* **Dataset records**
####################

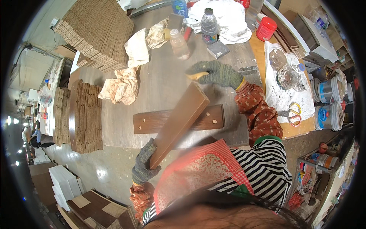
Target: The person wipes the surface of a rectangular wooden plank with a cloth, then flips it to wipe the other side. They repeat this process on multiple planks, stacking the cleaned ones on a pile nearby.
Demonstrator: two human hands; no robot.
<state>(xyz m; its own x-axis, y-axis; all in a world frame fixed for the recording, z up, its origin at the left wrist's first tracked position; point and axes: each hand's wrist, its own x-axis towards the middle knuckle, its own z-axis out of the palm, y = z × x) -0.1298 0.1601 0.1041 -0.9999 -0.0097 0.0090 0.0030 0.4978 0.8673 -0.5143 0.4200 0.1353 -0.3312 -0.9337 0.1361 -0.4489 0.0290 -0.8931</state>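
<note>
My left hand (145, 162), in a grey knit glove, grips the lower end of a long brown board (179, 124). That board is tilted, its far end raised toward the right. Under it, a second brown board (152, 123) with round holes near its ends lies flat on the table. Beyond the raised end, my right hand (219, 74), also gloved, has its fingers curled round a small tan piece (197, 76) whose kind I cannot make out. The right hand is apart from both boards.
Stacked boards (85, 114) stand at the left, with a taller stack (99, 32) behind. Crumpled cloths (120, 86), a clear bottle (179, 45) and a dark-labelled bottle (209, 26) sit farther back. Scissors (294, 114) and a red jar (266, 28) are at the right, with buckets (329, 116) beyond.
</note>
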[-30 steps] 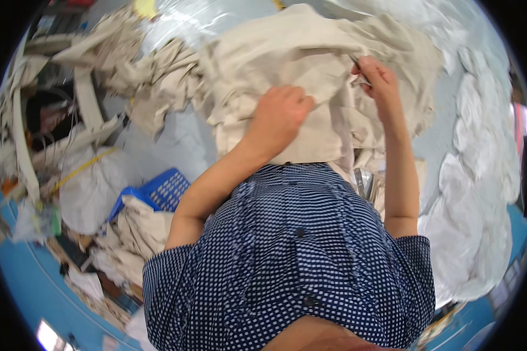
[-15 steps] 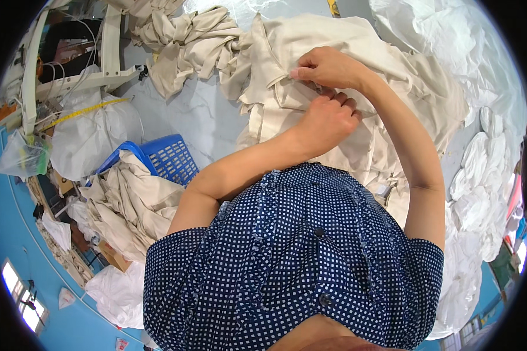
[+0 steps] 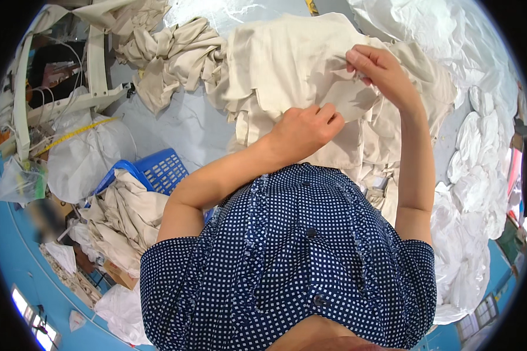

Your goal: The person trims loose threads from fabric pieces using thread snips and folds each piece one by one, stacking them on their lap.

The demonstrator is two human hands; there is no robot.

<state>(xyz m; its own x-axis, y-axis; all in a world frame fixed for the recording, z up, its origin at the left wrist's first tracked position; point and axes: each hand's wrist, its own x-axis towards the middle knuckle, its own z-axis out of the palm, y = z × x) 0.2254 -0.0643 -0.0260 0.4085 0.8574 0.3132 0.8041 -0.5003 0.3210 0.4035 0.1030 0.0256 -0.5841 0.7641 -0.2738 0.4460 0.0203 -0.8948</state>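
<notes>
Beige fabric (image 3: 269,58) lies spread over a heap of similar cloth on the table in front of me. My right hand (image 3: 379,73) is closed in a pinch, with a raised fold of this fabric at its fingertips. Nearer my body, my left hand (image 3: 307,131) has its fingers curled down on the fabric's near part, closed on it; the fingertips are partly hidden. Between the two hands the cloth bends into a shadowed fold.
Crumpled beige cloth (image 3: 173,55) lies on the table at the far left. A blue plastic basket (image 3: 164,171) with more beige cloth stands at left, near a yellow tape measure (image 3: 76,134). White plastic-like bundles (image 3: 471,193) line the right side.
My right hand has moved to the right, lifting a fold of fabric, and my left hand has shifted left and nearer, so they are farther apart. The fabric's left part lies flatter.
</notes>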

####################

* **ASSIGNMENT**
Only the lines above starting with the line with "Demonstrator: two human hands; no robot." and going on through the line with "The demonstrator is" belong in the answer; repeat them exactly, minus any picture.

* **SOLUTION FOR THIS EXERCISE**
Demonstrator: two human hands; no robot.
<state>(xyz m; its own x-axis, y-axis; all in a world frame fixed for the recording, z up, its origin at the left wrist's first tracked position; point and axes: each hand's wrist, its own x-axis towards the middle knuckle, its own z-axis out of the palm, y = z × x) -0.1298 0.1601 0.1041 -0.9999 -0.0097 0.0090 0.0030 0.4978 0.8673 -0.5143 0.4200 0.1353 -0.3312 -0.9337 0.1361 -0.4489 0.0290 -0.8931</state>
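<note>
My left hand (145, 162), in a grey knit glove, grips the lower end of a long brown board (179, 124). That board is tilted, its far end raised toward the right. Under it, a second brown board (152, 123) with round holes near its ends lies flat on the table. Beyond the raised end, my right hand (219, 74), also gloved, has its fingers curled round a small tan piece (197, 76) whose kind I cannot make out. The right hand is apart from both boards.
Stacked boards (85, 114) stand at the left, with a taller stack (99, 32) behind. Crumpled cloths (120, 86), a clear bottle (179, 45) and a dark-labelled bottle (209, 26) sit farther back. Scissors (294, 114) and a red jar (266, 28) are at the right, with buckets (329, 116) beyond.
</note>
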[-30 steps] 
[-15 steps] 
[+0 steps] 

Your goal: The person trims loose threads from fabric pieces using thread snips and folds each piece one by one, stacking them on their lap.

The demonstrator is two human hands; there is no robot.

Nothing more remains to be done for this exercise.